I had been on tenterhooks all Sunday. Even though Alex hadn’t asked for my number, I was suddenly sure he would contact me. He was a friend of Billy’s after all, so it would be easy for him to get my number. I was excited at the prospect of speaking to Alex again, but I was also nervous. What would I say? I had a tendency to make a twat of myself when I was nervous. I jumped every time the phone had rang, thinking it would be him. But every time, it had been a family member wanting to know how the rest of the evening at the gallery had gone and almost screaming their congratulations down the phone when I had told them exactly how well it had gone. I had been convinced he was going to call me but as the day wore on it became increasingly clear that he was not going to call. What the hell had I been thinking? Who was I kidding...what would an amazingly beautiful and successful man like Alex want with me? I must have just been his muse for the evening. He probably had super model type women throwing themselves at him all the time. What chance did I have? I don’t even know him for God’s sake, so why the hell I am pining for him.

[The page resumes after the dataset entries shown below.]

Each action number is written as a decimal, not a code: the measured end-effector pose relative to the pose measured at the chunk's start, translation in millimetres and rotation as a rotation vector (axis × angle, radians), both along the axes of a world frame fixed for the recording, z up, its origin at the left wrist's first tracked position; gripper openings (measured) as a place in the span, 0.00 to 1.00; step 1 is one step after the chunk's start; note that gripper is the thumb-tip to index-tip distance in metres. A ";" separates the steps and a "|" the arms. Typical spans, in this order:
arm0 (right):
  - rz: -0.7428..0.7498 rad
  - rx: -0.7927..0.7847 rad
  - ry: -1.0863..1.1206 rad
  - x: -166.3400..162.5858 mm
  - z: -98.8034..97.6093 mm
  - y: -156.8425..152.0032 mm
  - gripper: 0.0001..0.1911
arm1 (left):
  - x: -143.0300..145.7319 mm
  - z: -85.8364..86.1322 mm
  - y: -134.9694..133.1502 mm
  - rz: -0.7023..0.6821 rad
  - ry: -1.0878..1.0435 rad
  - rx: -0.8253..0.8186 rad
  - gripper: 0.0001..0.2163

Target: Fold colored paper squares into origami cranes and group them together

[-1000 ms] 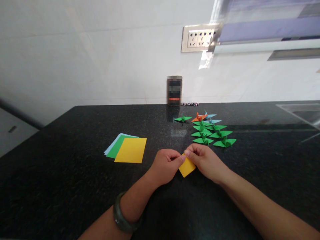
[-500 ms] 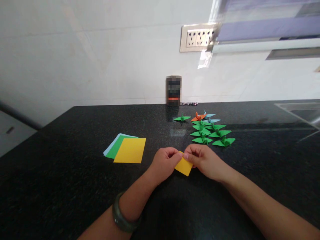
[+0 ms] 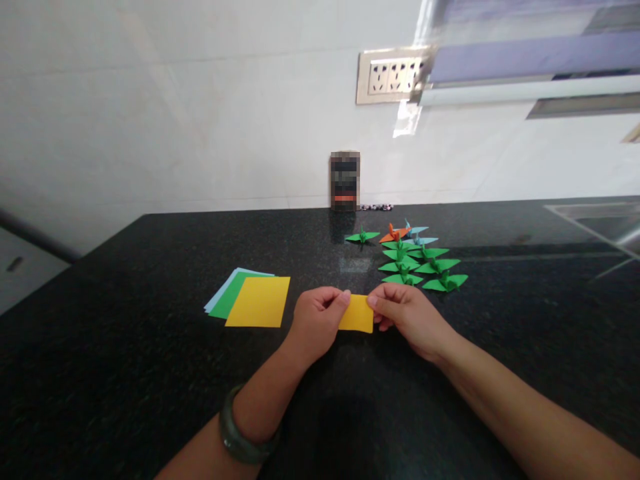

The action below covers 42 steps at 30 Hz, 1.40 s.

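Note:
A small folded yellow paper point(image 3: 357, 313) is held square-on just above the black counter point(image 3: 125, 347). My left hand point(image 3: 315, 320) pinches its left edge and my right hand point(image 3: 405, 313) pinches its right edge; both are closed on it. A dark green bangle point(image 3: 240, 437) circles my left wrist. To the left lies a stack of flat sheets point(image 3: 250, 301), yellow on top of green and light blue. Behind my right hand stand several folded paper cranes point(image 3: 415, 257), mostly green, with an orange one and light blue ones.
A small dark box point(image 3: 345, 181) stands against the white wall at the counter's back, with a beaded string point(image 3: 377, 207) beside it. A socket panel point(image 3: 387, 73) is on the wall. A sink edge point(image 3: 595, 220) shows at the far right.
The folded yellow paper has turned from a tilted diamond to a level rectangle. Both hands have moved slightly up and left, gripping its two side edges.

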State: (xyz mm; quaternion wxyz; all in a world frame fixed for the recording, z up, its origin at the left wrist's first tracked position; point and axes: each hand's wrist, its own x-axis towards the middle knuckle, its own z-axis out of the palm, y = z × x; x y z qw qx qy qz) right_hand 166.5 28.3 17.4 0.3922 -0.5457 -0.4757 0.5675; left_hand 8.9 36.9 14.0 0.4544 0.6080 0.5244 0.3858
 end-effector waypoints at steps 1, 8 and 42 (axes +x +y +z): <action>-0.025 -0.003 0.052 0.0 -1.6 0.7 0.10 | 0.5 -0.4 -0.5 -0.050 -0.001 -0.029 0.14; 0.027 0.007 0.033 -1.4 -4.6 -0.8 0.13 | 5.8 -9.4 -5.6 -0.380 0.109 -0.177 0.11; 0.061 0.887 -0.477 3.8 -7.9 -2.1 0.06 | 3.2 2.6 4.0 -0.027 -0.501 -0.608 0.20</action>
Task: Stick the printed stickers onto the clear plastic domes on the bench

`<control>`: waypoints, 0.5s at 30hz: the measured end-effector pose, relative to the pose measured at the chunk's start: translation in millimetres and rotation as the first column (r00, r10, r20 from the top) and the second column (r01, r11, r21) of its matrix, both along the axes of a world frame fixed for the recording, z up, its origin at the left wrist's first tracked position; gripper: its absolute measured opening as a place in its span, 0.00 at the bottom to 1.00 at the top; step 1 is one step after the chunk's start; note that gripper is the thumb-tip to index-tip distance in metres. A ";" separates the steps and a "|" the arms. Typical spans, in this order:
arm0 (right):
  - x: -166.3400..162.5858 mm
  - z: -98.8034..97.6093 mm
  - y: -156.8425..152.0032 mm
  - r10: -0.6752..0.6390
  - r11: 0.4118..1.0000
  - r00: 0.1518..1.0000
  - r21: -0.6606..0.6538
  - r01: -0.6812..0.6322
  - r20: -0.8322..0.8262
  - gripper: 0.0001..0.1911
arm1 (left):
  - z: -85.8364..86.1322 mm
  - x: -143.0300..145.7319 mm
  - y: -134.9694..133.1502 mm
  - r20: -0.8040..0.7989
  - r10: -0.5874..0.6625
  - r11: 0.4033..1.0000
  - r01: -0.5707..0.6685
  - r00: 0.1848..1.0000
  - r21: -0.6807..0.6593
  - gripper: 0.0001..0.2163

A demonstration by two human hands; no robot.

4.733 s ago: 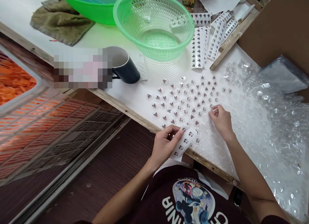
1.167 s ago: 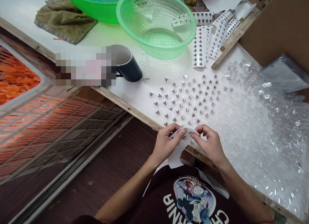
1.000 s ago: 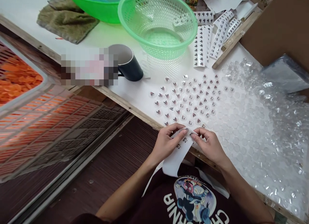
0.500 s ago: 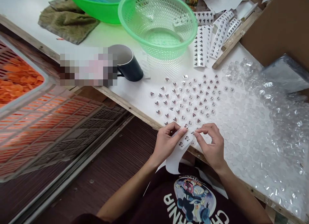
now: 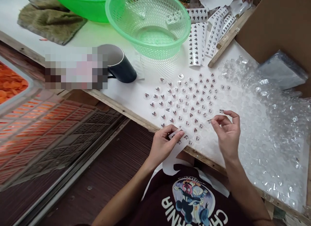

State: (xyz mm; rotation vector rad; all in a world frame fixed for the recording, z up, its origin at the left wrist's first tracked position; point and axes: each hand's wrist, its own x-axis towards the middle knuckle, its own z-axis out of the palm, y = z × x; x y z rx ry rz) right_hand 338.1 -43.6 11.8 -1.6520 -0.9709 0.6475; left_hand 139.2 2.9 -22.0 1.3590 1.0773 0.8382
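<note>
My left hand (image 5: 162, 142) pinches a strip of sticker backing paper (image 5: 175, 151) between thumb and fingers at the table's front edge. A few small printed stickers remain on the strip, and its lower end curls down towards my shirt. To the right, my right hand (image 5: 228, 135) hovers over the clear discs with thumb and index finger apart. One small sticker (image 5: 221, 111) clings to the index fingertip and another (image 5: 209, 121) to the thumb tip. Beyond my hands lie many clear round discs with stickers (image 5: 187, 103) on them. Plain clear discs (image 5: 245, 122) spread out on the right.
A dark mug (image 5: 125, 68) stands near the table edge, left of the stickered discs. Behind are a green perforated basket (image 5: 148, 46), a green basin (image 5: 82, 12), a brown cloth (image 5: 52, 21) and sticker sheets (image 5: 195, 46). A wooden strip (image 5: 224, 46) and plastic-wrapped pack (image 5: 283, 70) sit right.
My right hand has moved from the strip to the right and away from me, with stickers on its fingertips. My left hand still holds the strip. The view has shifted slightly.
</note>
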 end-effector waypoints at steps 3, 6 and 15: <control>24.0 -10.2 -12.8 0.023 0.987 0.998 -0.159 -0.013 0.063 0.21 | 0.2 -0.4 -0.2 0.011 0.001 1.000 -0.001 1.000 -0.001 0.13; 29.0 -22.7 -24.6 0.093 0.955 0.989 -0.293 -0.055 0.118 0.20 | -0.8 0.2 -0.1 0.026 0.003 1.000 -0.004 1.000 0.004 0.12; 10.6 -44.1 -24.5 0.207 0.942 0.871 -0.331 -0.055 0.445 0.15 | -4.6 -0.1 0.9 0.001 -0.003 1.000 0.003 1.000 0.008 0.13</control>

I couldn’t stop thinking about him. He just kept popping in my head; no matter what I was doing, Alex would be there, touching my skin, holding my waist, my hips, saying my name in his deep seductive voice. Christ, why the hell hadn’t he called? So much for “I want you Kate”. I was slowly driving myself crazy. I had to get my mind off Alex. So on Monday I had had the dumbest brainwave I’d had in while...I’d decided to redecorate. The worst of it was that it had not helped in the slightest to get my mind off Alex. Instead I now had the added headache of finishing this bloody painting. It was Wednesday now and I wasn’t any nearer to finishing than I had been yesterday. It probably doesn’t help that after only a few strokes of the paint brush I stop and stare into space‒like I’m doing right now‒thinking thoughts of Alex. God you are so pathetic Kate.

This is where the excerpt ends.